DATA START

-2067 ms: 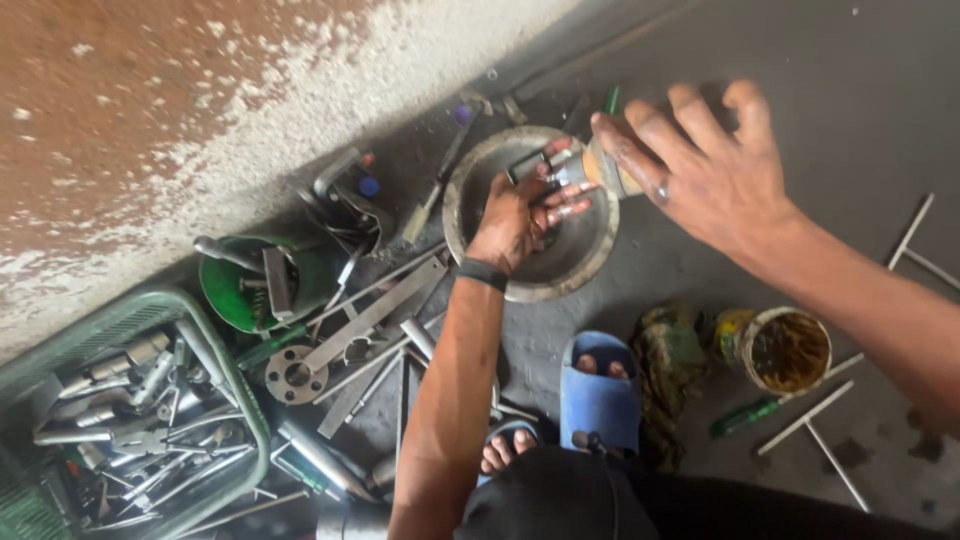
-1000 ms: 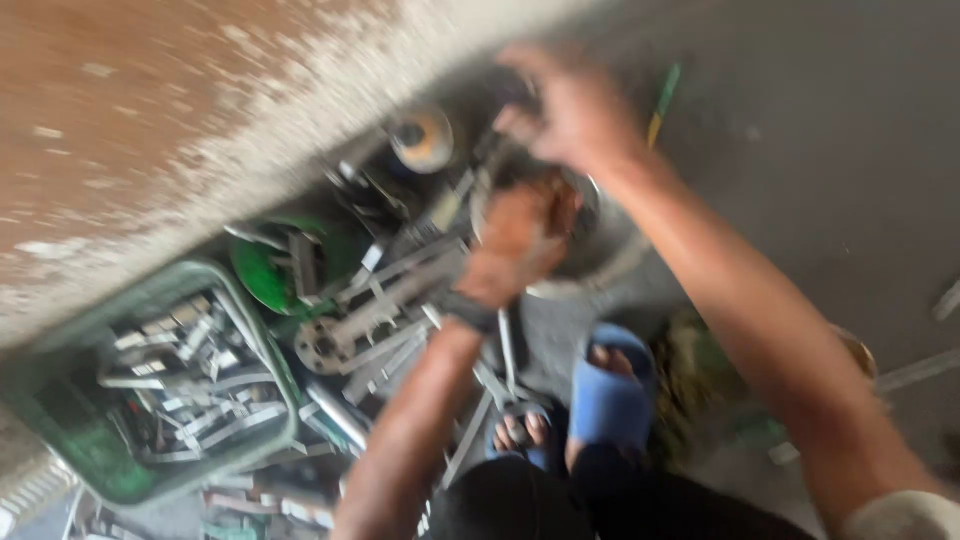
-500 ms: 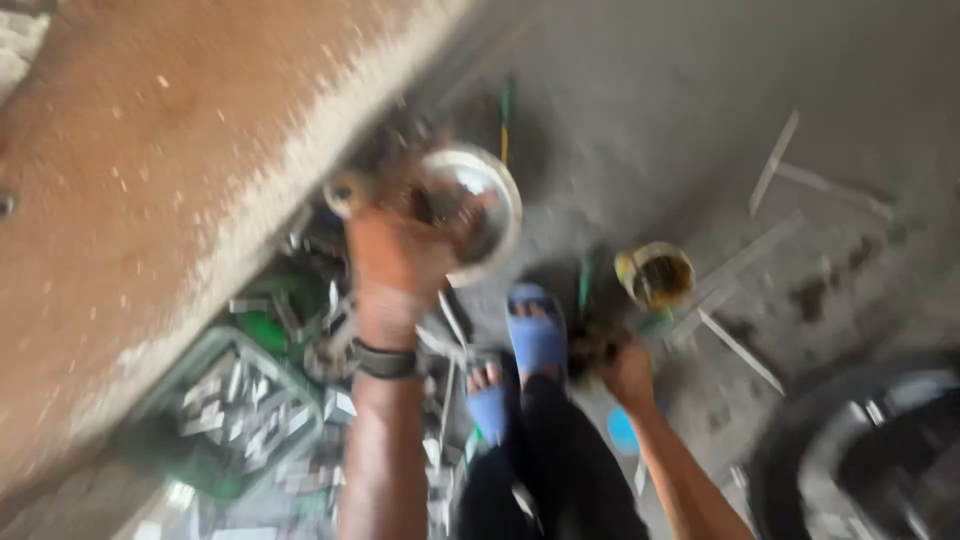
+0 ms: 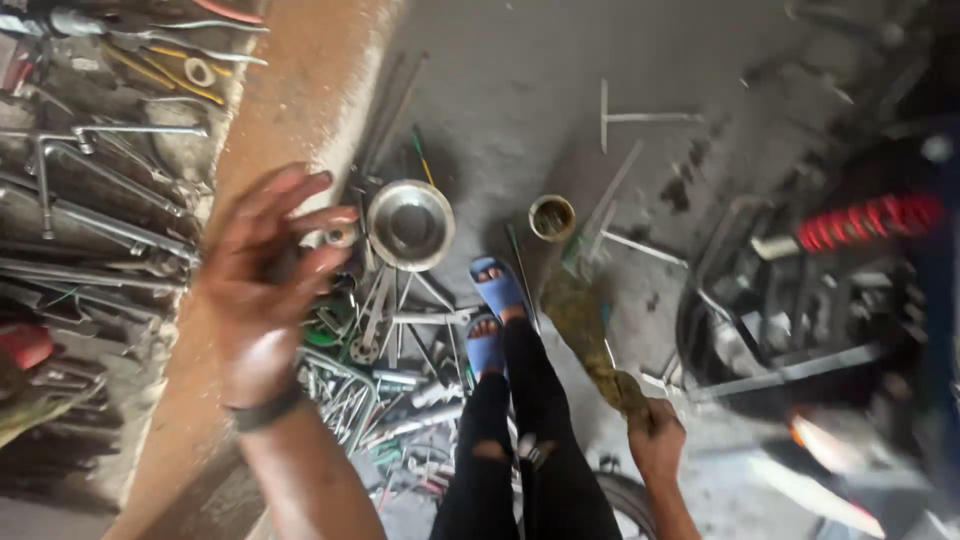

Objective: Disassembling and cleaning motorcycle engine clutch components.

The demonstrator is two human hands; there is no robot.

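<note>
Dirty rag [image 4: 590, 340] gripped, probably, right hand [image 4: 655, 440].

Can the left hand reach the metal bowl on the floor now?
Probably yes: the left hand is open and raised beside the metal bowl, with nothing between them, though it is lifted above the floor.

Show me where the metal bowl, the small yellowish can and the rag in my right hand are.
metal bowl [image 4: 410, 225], head view, on its inner bottom.
small yellowish can [image 4: 552, 218], head view, on its open top.
rag [image 4: 585, 330], head view, on the middle of the hanging cloth, above the right hand [image 4: 655, 440].
</note>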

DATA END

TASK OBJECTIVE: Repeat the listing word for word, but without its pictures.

ANSWER SPACE:
-2067 ms: 
-1000 ms: 
-500 ms: 
+0 ms: 

Objective: Disassembling and cleaning motorcycle engine clutch components.

The demonstrator is two human hands; there is no robot.

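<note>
Dirty rag [image 4: 590, 340] gripped, probably, right hand [image 4: 655, 440].

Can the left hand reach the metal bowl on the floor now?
Probably yes: the left hand is open and raised beside the metal bowl, with nothing between them, though it is lifted above the floor.

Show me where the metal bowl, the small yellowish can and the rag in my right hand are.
metal bowl [image 4: 410, 225], head view, on its inner bottom.
small yellowish can [image 4: 552, 218], head view, on its open top.
rag [image 4: 585, 330], head view, on the middle of the hanging cloth, above the right hand [image 4: 655, 440].
</note>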

No further output is required, since the answer is complete.